## [Your instructions]
Transcribe the listing exactly as written. Leave the images out.

· · · · ·

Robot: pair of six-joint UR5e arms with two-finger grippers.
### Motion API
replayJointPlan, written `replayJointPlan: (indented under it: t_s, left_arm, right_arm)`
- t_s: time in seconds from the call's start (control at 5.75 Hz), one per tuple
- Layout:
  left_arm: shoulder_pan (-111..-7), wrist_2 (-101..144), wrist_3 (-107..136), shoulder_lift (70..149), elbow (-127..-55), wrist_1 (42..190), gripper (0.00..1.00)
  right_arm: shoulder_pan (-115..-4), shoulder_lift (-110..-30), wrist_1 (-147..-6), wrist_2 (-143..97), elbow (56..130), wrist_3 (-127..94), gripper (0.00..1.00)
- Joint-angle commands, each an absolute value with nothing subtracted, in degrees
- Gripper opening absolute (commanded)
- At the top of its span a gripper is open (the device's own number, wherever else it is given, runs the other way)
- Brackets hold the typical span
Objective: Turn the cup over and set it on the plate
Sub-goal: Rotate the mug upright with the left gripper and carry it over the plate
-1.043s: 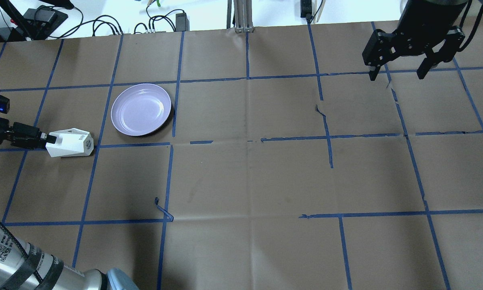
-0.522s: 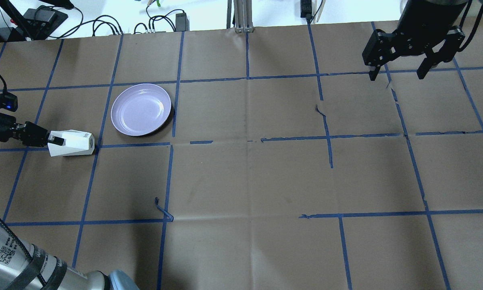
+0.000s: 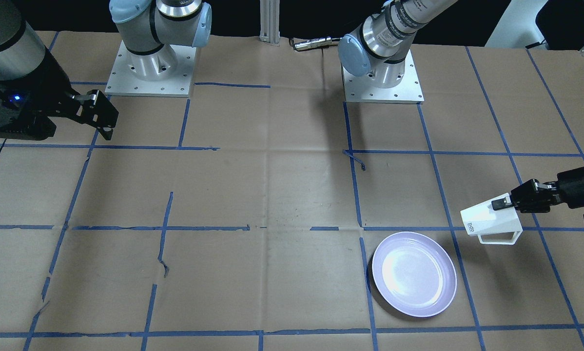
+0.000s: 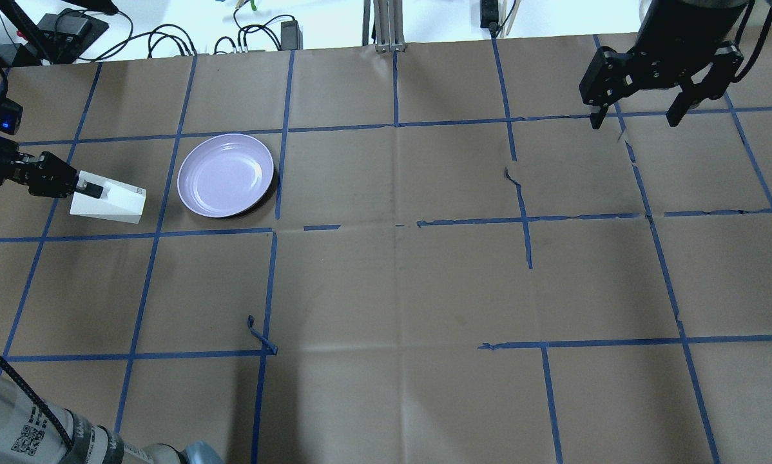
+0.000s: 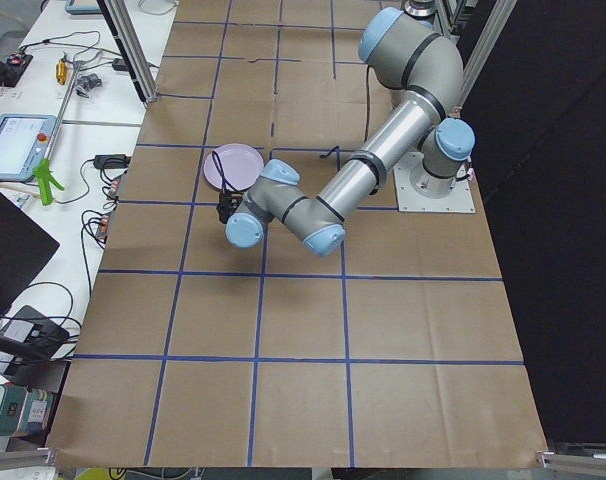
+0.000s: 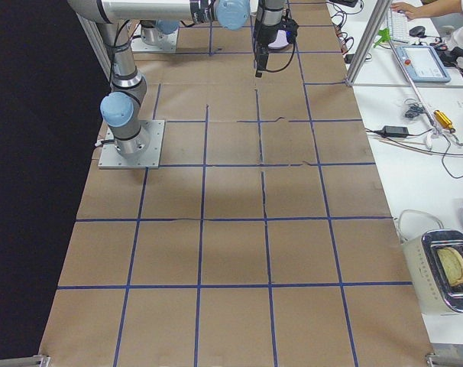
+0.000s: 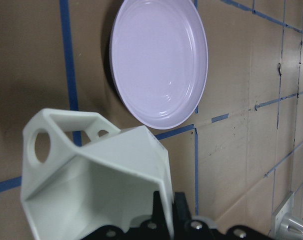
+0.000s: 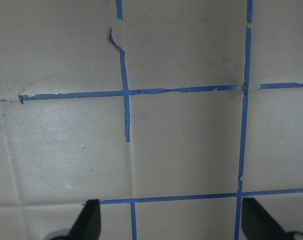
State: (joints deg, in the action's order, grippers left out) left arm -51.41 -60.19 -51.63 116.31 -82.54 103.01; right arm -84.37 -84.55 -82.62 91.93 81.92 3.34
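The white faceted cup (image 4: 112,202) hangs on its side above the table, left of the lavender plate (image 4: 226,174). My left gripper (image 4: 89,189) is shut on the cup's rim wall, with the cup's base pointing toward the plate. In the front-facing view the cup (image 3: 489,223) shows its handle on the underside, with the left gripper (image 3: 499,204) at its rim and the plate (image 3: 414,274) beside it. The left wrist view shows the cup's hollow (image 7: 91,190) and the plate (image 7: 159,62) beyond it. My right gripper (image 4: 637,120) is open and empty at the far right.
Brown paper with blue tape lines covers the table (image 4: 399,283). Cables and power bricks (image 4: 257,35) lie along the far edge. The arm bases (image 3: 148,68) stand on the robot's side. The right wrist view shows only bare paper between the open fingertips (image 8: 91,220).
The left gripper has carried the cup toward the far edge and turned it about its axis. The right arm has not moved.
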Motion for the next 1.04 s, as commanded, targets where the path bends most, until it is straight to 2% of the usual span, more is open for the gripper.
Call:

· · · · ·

## [Response to this exercise]
Robot: pair of six-joint UR5e arms with two-finger grippers.
### Motion API
replayJointPlan, written `replayJointPlan: (indented under it: t_s, left_arm, right_arm)`
- t_s: time in seconds from the call's start (control at 5.75 Hz), one per tuple
- Layout:
  left_arm: shoulder_pan (-111..-7), wrist_2 (-101..144), wrist_3 (-107..136), shoulder_lift (70..149), elbow (-127..-55), wrist_1 (42..190), gripper (0.00..1.00)
  right_arm: shoulder_pan (-115..-4), shoulder_lift (-110..-30), wrist_1 (-147..-6), wrist_2 (-143..97), elbow (56..130), wrist_3 (-127..94), gripper (0.00..1.00)
- Joint-angle commands, each an absolute value with nothing subtracted, in degrees
- Gripper opening absolute (commanded)
- At the top of its span a gripper is open (the device's own number, wherever else it is given, runs the other way)
- Brackets hold the typical span
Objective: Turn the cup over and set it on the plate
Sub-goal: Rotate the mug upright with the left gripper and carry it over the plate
-1.043s: 
-0.522s: 
+0.000s: 
+0.000s: 
+0.000s: 
+0.000s: 
+0.000s: 
+0.000s: 
State: (joints deg, in the action's order, grippers left out) left arm -51.41 -60.19 -51.63 116.31 -82.54 103.01; right arm -84.37 -84.55 -82.62 91.93 81.92 3.34
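The white faceted cup (image 4: 112,202) hangs on its side above the table, left of the lavender plate (image 4: 226,174). My left gripper (image 4: 89,189) is shut on the cup's rim wall, with the cup's base pointing toward the plate. In the front-facing view the cup (image 3: 489,223) shows its handle on the underside, with the left gripper (image 3: 499,204) at its rim and the plate (image 3: 414,274) beside it. The left wrist view shows the cup's hollow (image 7: 91,190) and the plate (image 7: 159,62) beyond it. My right gripper (image 4: 637,120) is open and empty at the far right.
Brown paper with blue tape lines covers the table (image 4: 399,283). Cables and power bricks (image 4: 257,35) lie along the far edge. The arm bases (image 3: 148,68) stand on the robot's side. The right wrist view shows only bare paper between the open fingertips (image 8: 91,220).
The left gripper has carried the cup toward the far edge and turned it about its axis. The right arm has not moved.
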Motion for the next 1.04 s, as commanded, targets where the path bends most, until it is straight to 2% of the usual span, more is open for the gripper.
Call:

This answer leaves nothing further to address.